WASHINGTON (Reuters) - A top Freddie Mac FMCC.OB executive received notice the government may file charges against him for allegedly violating securities laws in the years leading up to the housing bust, according to a regulatory filing released on Thursday.
Executive Vice President Don Bisenius received a “wells notice” from the Securities and Exchange Commission that the agency is considering filing an enforcement action against him for possibly violating federal securities laws and related rules in 2007 and 2008.
The revelation comes just days after a former Freddie Mac chief financial officer Anthony Piszel also received a similar warning from the SEC. Piszel, who was the mortgage giant’s CFO between 2006 and 2008, was forced to resign earlier this month from CoreLogic Inc (CLGX.N), where he was working as the company’s chief financial officer.

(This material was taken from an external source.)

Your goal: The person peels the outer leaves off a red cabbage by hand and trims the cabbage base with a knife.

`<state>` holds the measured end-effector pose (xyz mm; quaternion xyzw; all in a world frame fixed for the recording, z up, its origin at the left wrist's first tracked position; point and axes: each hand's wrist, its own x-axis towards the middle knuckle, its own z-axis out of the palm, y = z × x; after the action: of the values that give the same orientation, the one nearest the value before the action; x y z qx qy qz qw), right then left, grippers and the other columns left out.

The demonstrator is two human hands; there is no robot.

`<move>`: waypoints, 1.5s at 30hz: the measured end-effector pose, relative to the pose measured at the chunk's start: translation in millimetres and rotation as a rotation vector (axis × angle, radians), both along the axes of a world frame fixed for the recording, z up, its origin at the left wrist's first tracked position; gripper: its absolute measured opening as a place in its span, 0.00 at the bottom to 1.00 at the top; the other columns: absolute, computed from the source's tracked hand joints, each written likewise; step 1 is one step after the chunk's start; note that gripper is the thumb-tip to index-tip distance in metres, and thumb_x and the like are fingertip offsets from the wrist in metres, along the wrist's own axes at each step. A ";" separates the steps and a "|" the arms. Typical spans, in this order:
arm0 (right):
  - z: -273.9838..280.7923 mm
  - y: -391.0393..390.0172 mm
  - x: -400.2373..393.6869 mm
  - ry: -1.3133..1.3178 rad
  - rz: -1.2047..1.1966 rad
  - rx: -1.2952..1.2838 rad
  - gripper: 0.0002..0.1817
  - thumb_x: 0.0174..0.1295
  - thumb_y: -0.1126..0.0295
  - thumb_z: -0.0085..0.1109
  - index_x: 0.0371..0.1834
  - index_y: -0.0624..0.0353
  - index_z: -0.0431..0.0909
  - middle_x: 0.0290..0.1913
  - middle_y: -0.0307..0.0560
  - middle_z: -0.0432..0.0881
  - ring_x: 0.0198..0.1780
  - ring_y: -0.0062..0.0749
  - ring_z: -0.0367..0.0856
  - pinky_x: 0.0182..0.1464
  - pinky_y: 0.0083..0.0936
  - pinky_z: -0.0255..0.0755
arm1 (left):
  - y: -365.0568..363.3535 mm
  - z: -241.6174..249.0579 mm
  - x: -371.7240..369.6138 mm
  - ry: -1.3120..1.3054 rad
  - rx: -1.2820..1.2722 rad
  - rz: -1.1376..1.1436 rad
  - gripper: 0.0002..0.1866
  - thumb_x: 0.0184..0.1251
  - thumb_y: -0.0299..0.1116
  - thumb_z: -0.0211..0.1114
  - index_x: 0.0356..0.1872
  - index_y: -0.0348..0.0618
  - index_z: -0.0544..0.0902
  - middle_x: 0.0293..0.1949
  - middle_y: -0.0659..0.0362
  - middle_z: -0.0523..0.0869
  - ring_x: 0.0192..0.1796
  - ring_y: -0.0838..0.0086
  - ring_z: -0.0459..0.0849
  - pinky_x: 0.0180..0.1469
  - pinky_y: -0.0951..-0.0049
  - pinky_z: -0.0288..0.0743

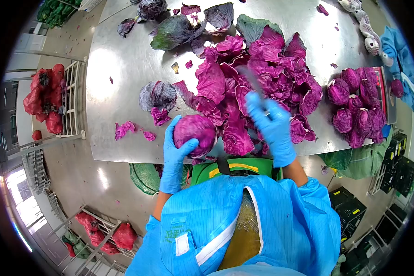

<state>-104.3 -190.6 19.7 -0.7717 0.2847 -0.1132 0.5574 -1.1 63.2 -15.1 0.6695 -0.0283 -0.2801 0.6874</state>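
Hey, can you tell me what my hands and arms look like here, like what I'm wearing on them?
Your left hand and right hand both wear light blue, close-fitting gloves that extend past the wrists. Loose, brighter blue sleeves cover your arms, stopping short of the gloves. I can't make out any markings on the gloves.

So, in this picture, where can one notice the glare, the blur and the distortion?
Head view: bright glare on the metal table, strong at its left side; head view: the knife blurred, likely by motion, the right hand slightly soft; head view: wide-lens distortion, with black curved borders.
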 end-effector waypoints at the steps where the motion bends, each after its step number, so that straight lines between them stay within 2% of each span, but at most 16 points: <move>1: 1.1 15.8 0.7 0.031 0.061 0.263 0.25 0.61 0.67 0.70 0.62 0.59 0.78 0.48 0.43 0.85 0.45 0.20 0.80 0.45 0.18 0.76 | -4.9 -6.2 -5.1 0.062 -0.090 0.111 0.46 0.50 0.39 0.80 0.69 0.38 0.66 0.63 0.50 0.74 0.63 0.64 0.76 0.68 0.60 0.69; 3: -29.4 42.3 1.7 -0.005 0.159 0.350 0.41 0.54 0.57 0.76 0.70 0.59 0.70 0.48 0.48 0.83 0.51 0.27 0.81 0.53 0.24 0.76 | -18.1 -16.0 -19.7 0.351 -0.307 0.340 0.40 0.58 0.45 0.74 0.68 0.39 0.66 0.61 0.51 0.76 0.61 0.63 0.78 0.66 0.60 0.71; 5: -30.6 62.6 7.3 0.000 0.203 0.459 0.48 0.50 0.52 0.78 0.72 0.60 0.65 0.59 0.52 0.79 0.58 0.32 0.78 0.56 0.26 0.74 | -27.4 -14.5 -26.9 0.410 -0.250 0.360 0.39 0.62 0.49 0.71 0.69 0.39 0.66 0.62 0.51 0.76 0.63 0.62 0.77 0.67 0.58 0.72; 6: -32.3 65.3 8.5 0.034 0.250 0.307 0.52 0.48 0.53 0.79 0.75 0.59 0.60 0.66 0.53 0.72 0.62 0.34 0.75 0.58 0.28 0.73 | -24.5 -13.9 -27.1 0.326 -0.097 0.268 0.39 0.61 0.48 0.72 0.68 0.39 0.65 0.62 0.51 0.76 0.63 0.63 0.77 0.66 0.59 0.72; 8: -46.2 61.7 6.7 -0.029 0.287 0.287 0.54 0.48 0.53 0.79 0.76 0.58 0.58 0.67 0.53 0.70 0.64 0.35 0.73 0.62 0.29 0.71 | -10.7 -12.2 -20.3 0.145 0.199 0.082 0.40 0.60 0.46 0.75 0.67 0.39 0.65 0.61 0.52 0.76 0.61 0.64 0.78 0.66 0.62 0.72; 9: -46.5 59.2 9.7 -0.063 0.310 0.278 0.54 0.48 0.52 0.78 0.76 0.57 0.58 0.67 0.53 0.70 0.65 0.36 0.72 0.63 0.30 0.70 | -7.2 -5.9 -17.0 0.146 0.260 0.062 0.47 0.56 0.42 0.78 0.71 0.37 0.61 0.62 0.50 0.75 0.63 0.64 0.77 0.65 0.64 0.72; 11: -42.3 57.0 14.2 -0.091 0.438 0.249 0.55 0.48 0.54 0.78 0.77 0.57 0.55 0.71 0.54 0.66 0.70 0.41 0.67 0.71 0.33 0.62 | -10.0 2.8 -5.8 -0.476 0.178 -0.004 0.53 0.50 0.39 0.82 0.74 0.37 0.57 0.63 0.49 0.75 0.64 0.64 0.76 0.65 0.65 0.72; 14: -40.7 55.8 22.3 -0.187 0.539 0.191 0.55 0.49 0.56 0.77 0.78 0.56 0.53 0.74 0.54 0.63 0.73 0.44 0.63 0.73 0.34 0.58 | -13.0 16.6 15.5 -0.030 0.054 -0.186 0.51 0.47 0.33 0.83 0.74 0.37 0.62 0.65 0.49 0.74 0.65 0.66 0.76 0.66 0.65 0.71; 15: -41.8 57.2 28.3 -0.263 0.485 0.098 0.55 0.48 0.52 0.76 0.78 0.56 0.54 0.72 0.54 0.65 0.70 0.43 0.68 0.70 0.33 0.64 | -11.1 14.1 20.0 0.067 0.094 -0.159 0.48 0.49 0.30 0.81 0.73 0.37 0.64 0.64 0.51 0.76 0.64 0.67 0.77 0.65 0.65 0.73; 17: -29.2 53.9 17.8 -0.010 0.367 0.193 0.53 0.48 0.50 0.77 0.75 0.59 0.59 0.67 0.53 0.70 0.62 0.42 0.76 0.61 0.32 0.73 | -13.1 13.4 21.6 0.116 0.108 -0.063 0.44 0.53 0.32 0.80 0.71 0.37 0.66 0.62 0.51 0.77 0.61 0.68 0.78 0.64 0.65 0.74; 20: -31.8 57.6 11.8 -0.243 0.328 -0.191 0.46 0.47 0.52 0.78 0.69 0.61 0.68 0.60 0.51 0.75 0.55 0.39 0.80 0.54 0.32 0.77 | -11.7 -5.8 8.9 0.136 0.108 0.203 0.38 0.57 0.34 0.77 0.68 0.38 0.69 0.60 0.52 0.78 0.58 0.69 0.80 0.62 0.66 0.75; 24: -35.3 71.7 16.7 -0.096 0.337 -0.093 0.40 0.48 0.47 0.76 0.60 0.61 0.74 0.52 0.52 0.77 0.49 0.39 0.82 0.50 0.31 0.77 | -18.3 -5.4 -9.5 0.192 0.019 0.349 0.34 0.59 0.37 0.76 0.64 0.37 0.70 0.58 0.52 0.78 0.57 0.68 0.79 0.61 0.66 0.76; 28: -26.0 58.6 27.2 0.060 0.442 0.004 0.33 0.53 0.51 0.74 0.57 0.59 0.76 0.42 0.48 0.78 0.41 0.37 0.81 0.43 0.30 0.77 | -23.2 -0.7 -13.7 0.164 0.047 0.369 0.35 0.57 0.35 0.77 0.62 0.35 0.68 0.57 0.50 0.77 0.56 0.67 0.80 0.61 0.65 0.76; 38: -44.6 58.6 18.8 -0.163 0.384 -0.216 0.28 0.55 0.55 0.69 0.55 0.60 0.77 0.44 0.51 0.82 0.40 0.43 0.85 0.41 0.36 0.81 | -26.8 -13.0 -22.2 0.136 0.105 0.418 0.42 0.47 0.35 0.83 0.60 0.35 0.66 0.57 0.50 0.73 0.59 0.66 0.76 0.65 0.64 0.72; 41: -32.4 62.6 19.0 -0.195 0.308 -0.292 0.25 0.55 0.63 0.67 0.57 0.59 0.78 0.38 0.51 0.80 0.36 0.41 0.84 0.37 0.31 0.79 | -27.9 -13.2 -25.3 0.116 0.113 0.430 0.42 0.46 0.35 0.83 0.61 0.36 0.66 0.58 0.51 0.72 0.59 0.65 0.75 0.65 0.63 0.71; 45: -39.9 50.1 22.8 -0.247 0.340 -0.637 0.17 0.54 0.67 0.64 0.48 0.57 0.80 0.30 0.47 0.77 0.28 0.38 0.81 0.27 0.31 0.76 | -28.7 -13.5 -26.8 0.067 0.126 0.403 0.43 0.46 0.37 0.82 0.62 0.37 0.66 0.58 0.51 0.73 0.59 0.64 0.75 0.65 0.62 0.71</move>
<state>-81.5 -140.4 -20.1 -0.9230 0.0336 -0.1940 0.3305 -27.9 34.5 -28.6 0.6933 0.1467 -0.1604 0.6871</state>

Freddie Mac and sister entity Fannie Mae FNMA.OB have both been under investigation since September 2008 for their role in the mortgage crisis.
The government-controlled entities have been subpoenaed for documents as part of a federal grand jury into their accounting. The SEC and the Federal Bureau of Investigation have also been probing the companies for possible corporate fraud.
“Management has determined that, as of the date of this filing, we have ineffective disclosure controls and procedures and a material weakness in our internal control over financial reporting,” Fannie Mae said in a separate filing, also released on Thursday.
Freddie Mac also said it would need another $500 million from taxpayers after reporting its sixth straight quarterly loss, though it would pay more than three times that amount back to the government in interest on money already borrowed from the government.
Fannie Mae, the largest provider of U.S. residential mortgage funds, said in its filing it would need an additional $2.6 billion from the Treasury Department but would pay an almost equal amount back to taxpayers.
The U.S. Treasury took control of Freddie Mac and Fannie Mae at the height of the financial crisis in September 2008 as losses mounted from mortgages gone bad.
Under their takeover terms, the companies must make a 10 percent dividend payment on the government loans, much as credit card borrowers must make minimum monthly repayments.
Fannie Mae said it lost $2.1 billion in the final three months of last year. The fourth-quarter loss, about $0.37 per share, includes a $2.2 billion dividend payment the company paid to the government.
Smaller Freddie Mac reported a loss of $113 million in the fourth quarter, a tiny fraction of the double digit billions the firm lost in the quarters immediately after the government seized it more than two years ago.
The fourth-quarter loss, about $0.53 per share, includes a $1.6 billion dividend payment Freddie Mac paid to the government.
The two firms are now on the hook for about $134 billion in combined taxpayer aid, excluding dividend payments.
As a result of Freddie Mac’s small draw and large repayment, the latest $3.1 billion combined request for new cash is smaller for the first time than the $3.8 billion combined interest payment required.
The plan to put them into conservatorship was meant to be temporary, though it is likely to be years before a long-term replacement structure takes shape.